Delineation seismic costs incurred to select development locations within a productive natural gas
and oil field are typically treated as development costs and capitalized, but often these seismic
programs extend beyond the proved reserve areas and therefore management must estimate the portion
of seismic costs to expense as exploratory. The evaluation of natural gas and oil leasehold
acquisition costs included in unproved properties requires managements judgment to estimate the
fair value of exploratory costs related to drilling activity in a given area. Drilling activities
in an area by other companies may also effectively condemn leasehold positions.

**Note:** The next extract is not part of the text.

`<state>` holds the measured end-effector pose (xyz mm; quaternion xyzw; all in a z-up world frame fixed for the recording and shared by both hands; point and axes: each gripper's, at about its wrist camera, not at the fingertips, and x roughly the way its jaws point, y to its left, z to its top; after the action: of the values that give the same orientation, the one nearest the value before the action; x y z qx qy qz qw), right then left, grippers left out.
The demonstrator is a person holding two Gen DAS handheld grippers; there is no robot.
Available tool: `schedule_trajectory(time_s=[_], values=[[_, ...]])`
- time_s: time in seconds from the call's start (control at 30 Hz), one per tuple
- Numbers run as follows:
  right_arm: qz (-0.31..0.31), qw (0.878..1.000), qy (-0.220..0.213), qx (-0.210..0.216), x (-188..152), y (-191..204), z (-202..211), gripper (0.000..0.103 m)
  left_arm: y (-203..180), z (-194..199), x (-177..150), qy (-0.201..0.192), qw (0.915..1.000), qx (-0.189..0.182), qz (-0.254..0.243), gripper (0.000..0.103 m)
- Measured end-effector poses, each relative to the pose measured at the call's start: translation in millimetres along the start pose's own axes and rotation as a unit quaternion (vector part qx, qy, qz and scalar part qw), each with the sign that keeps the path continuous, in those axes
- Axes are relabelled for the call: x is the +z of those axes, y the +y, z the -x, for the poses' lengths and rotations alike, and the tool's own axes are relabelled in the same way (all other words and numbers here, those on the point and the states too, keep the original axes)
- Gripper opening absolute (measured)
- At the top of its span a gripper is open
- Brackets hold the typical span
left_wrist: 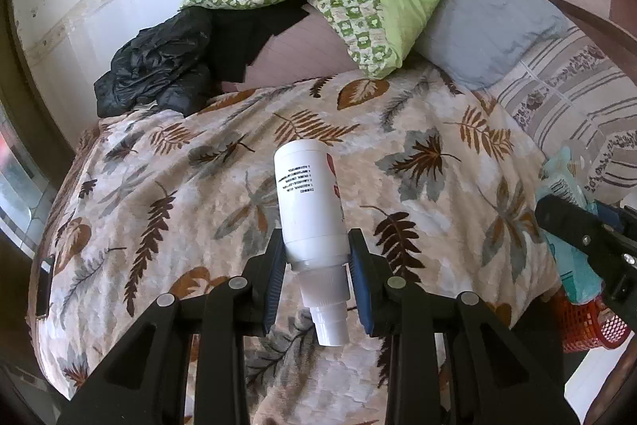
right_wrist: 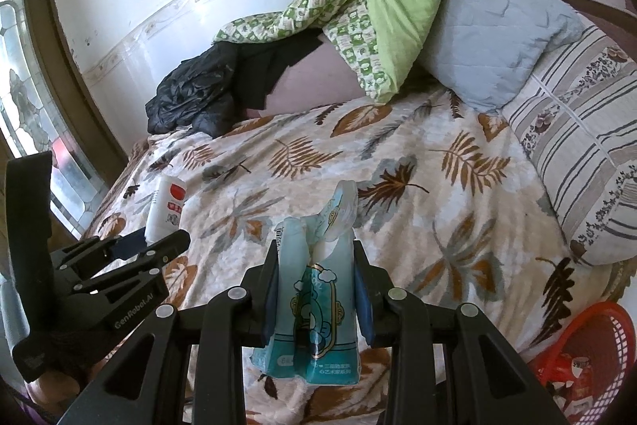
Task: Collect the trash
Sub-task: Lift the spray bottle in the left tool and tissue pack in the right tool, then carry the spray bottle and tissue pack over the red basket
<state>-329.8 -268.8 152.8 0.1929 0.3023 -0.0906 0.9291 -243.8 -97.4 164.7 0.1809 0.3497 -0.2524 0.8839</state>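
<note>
Left wrist view: left gripper [left_wrist: 317, 253] clamps a white spray bottle [left_wrist: 308, 200] above the leaf blanket [left_wrist: 179, 194]; right gripper [right_wrist: 314, 265] pinches a teal tissue pack [right_wrist: 314, 313]; red basket [right_wrist: 597, 357] near right.

1. White plastic spray bottle [left_wrist: 308, 202]: printed black text and a red mark on its side, nozzle end pointing toward the camera, hanging pinched above the leaf-print bedspread.
2. Teal tissue packet [right_wrist: 314, 309]: crumpled, cartoon print, torn top flaring upward, being squeezed upright over the bed.
3. Red mesh basket [right_wrist: 589, 357]: sitting beside the bed's edge, holding a red-and-white item.
</note>
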Motion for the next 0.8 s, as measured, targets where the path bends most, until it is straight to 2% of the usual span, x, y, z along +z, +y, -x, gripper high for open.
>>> schedule_trajectory(time_s=[0.8], values=[[-0.039,0.999,-0.010,-0.033,-4.8,-44.8,21.7,0.034,-51.2,1.2,12.0,-0.011,0.9975,-0.034,-0.060,0.030]])
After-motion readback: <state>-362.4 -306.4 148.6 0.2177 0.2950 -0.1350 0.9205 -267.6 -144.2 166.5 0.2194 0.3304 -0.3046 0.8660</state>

Reserve Estimates. While we are reasonably certain of recovering our reported reserves, the
Companys estimates of natural gas and oil reserves are, by necessity, projections based on
geologic and engineering data, and there are uncertainties inherent in the interpretation of such
data as well as the projection of future rates of production and the timing of development
expenditures. Reserve engineering is a subjective process of estimating underground accumulations
of natural gas and oil that are difficult to measure. The accuracy of any reserve estimate is a
function of the quality of available data, engineering and geological interpretation and judgment.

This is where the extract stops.